Secondo quanto riferito dalla “Famagusta Gazete” (che ha ripreso l’agenzia turca “Anadolu”), Israele potrebbe dispiegare ventimila commandos nella parte meridionale dell'isola di Cipro proprio per proteggere gli interessi energetici dello Stato ebraico nella regione. Lo scorso febbraio, il primo ministro israeliano Benjamin Netanyahu e il presidente cipriota Dimitris Christofias avevano raggiunto un accordo di joint ventures nel settore energetico relativo ai giacimenti off-shore di gas naturale nelle rispettive zone economiche esclusive. Secondo indiscrezioni, il premier dello Stato ebraico avrebbe offerto a Christofias di farsi carico delle spese per realizzare l’impianto per la liquefazione del gas, con in cambio la manodopera israeliana (circa diecimila dipendenti).

Proprio il premier cipriota, però, sta vivendo una fase politica controversa, che potrebbe portarlo all’uscita di scena. Lo ha annunciato in un discorso alla televisione di Stato: non intende ricandidarsi a febbraio del 2013 per un secondo mandato a causa dell'impasse dei colloqui sotto l'egida dell'Onu per la riunificazione dell'isola. «Un'analisi realistica dei fatti - ha spiegato - porta alla conclusione che non vi sono speranze di risolvere la questione di Cipro né di raggiungere sostanziali progressi nei mesi che restano del mio incarico». Ha inoltre evidenziato come la sua scelta sia direttamente proporzionale a quanto promesso all'indomani dell'elezione a capo dello Stato secondo cui non si sarebbe ripresentato per un secondo mandato qualora con la parte turco-cipriota non si fossero registrati progressi sostanziali.
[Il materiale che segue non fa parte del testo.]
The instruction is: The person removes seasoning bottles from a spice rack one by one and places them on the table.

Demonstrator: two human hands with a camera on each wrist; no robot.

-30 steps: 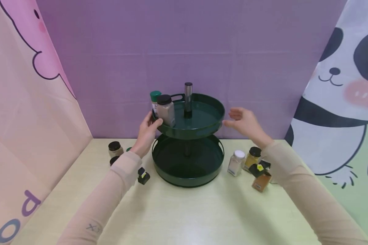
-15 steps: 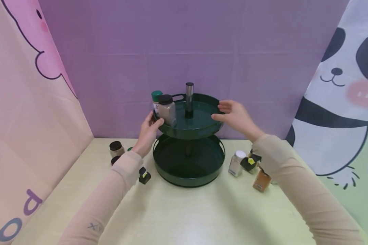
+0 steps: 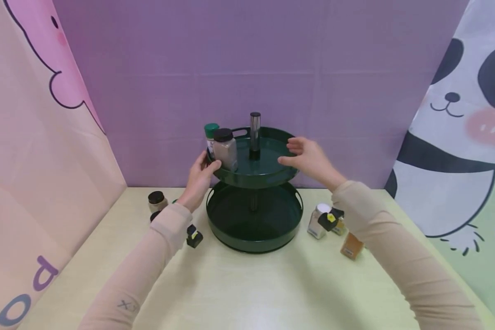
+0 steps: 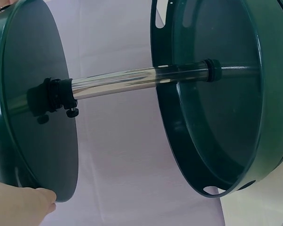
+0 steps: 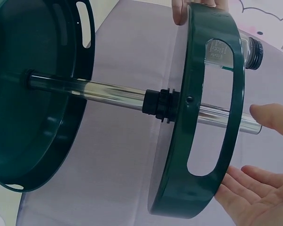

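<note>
A dark green two-tier round tray stand has an upper tray (image 3: 268, 167) and a lower tray (image 3: 253, 243), joined by a chrome pole (image 3: 255, 133). My left hand (image 3: 198, 181) grips the upper tray's left rim, thumb in front. Close by that hand, a black-lidded spice jar (image 3: 226, 153) and a green-lidded spice jar (image 3: 211, 134) stand upright on the upper tray. My right hand (image 3: 311, 160) is at the right rim with its thumb spread from its fingers. In the right wrist view, its fingertips (image 5: 235, 181) lie close against the handle side; contact is unclear.
Right of the stand are a white-capped jar (image 3: 316, 224), an orange-brown jar (image 3: 352, 246) and a partly hidden yellow jar (image 3: 339, 228). A black-lidded jar (image 3: 157, 201) and others, partly behind my left forearm, stand on the left. A purple cloth (image 3: 247, 55) hangs behind.
My right hand has moved left, from outside the upper tray's right rim to over it in the head view. My left hand stays on the left rim; the jars beside it look unmoved.
</note>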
L’impressione, al momento, è che spread e default potrebbero rappresentare solo la punta di un ben più consistente iceberg che si sta muovendo, minaccioso e imponente, nel Mediterraneo orientale. Con la costante rappresentata dalle istituzioni europee non propriamente attente alla questione, come dimostra l’impasse in tal senso proprio della commissaria Ashton, nota più per le memorabili gaffes (definì i marò italiani “guardie private”) che per strategie di ampio respiro.